Main architectural decisions:

  1. Built on top of the functional interface in the pyplot module of matplotlib2

  2. Data for each plotting call are saved to a NumPy array file

  3. When a figure is saved, all of the NumPy array files are collected and saved together with a script to reproduce the plot and placed next to the output plot

png

Why matplotlib?

Matplotlib is currently one of the world-wide leading libraries for plotting and data visualisation across many different fields. I built on top of matplotlib in this project because of this dominant position.

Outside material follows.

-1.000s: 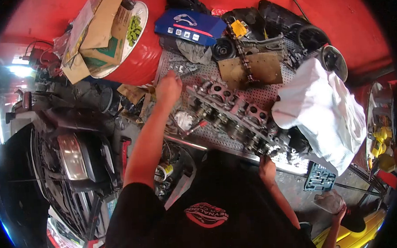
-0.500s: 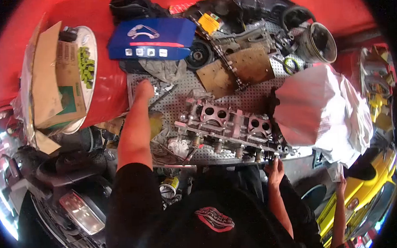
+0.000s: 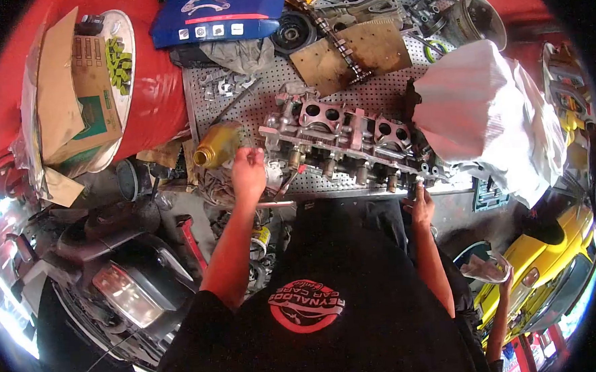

As a simple study to confirm frequency of use of matplotlib, I’ve made a random selection of 13 research articles posted on arXiv on 3rd December in the astrophysics field. ArXiv was used as the source code of articles is normally available, enabling easy identification of the plotting library used. The availability of the source was a selection criteria to be included in the study. I found 60% of PDF figures and 55% of PNG figures were created with matplotlib. The majority of remaining figures were astronomical images plotted with specialised software.

Implementation

The implementation is currently at an alpha stage but I am using it in my daily workflow. It is available at: https://github.com/bnwebcode/xpyplot .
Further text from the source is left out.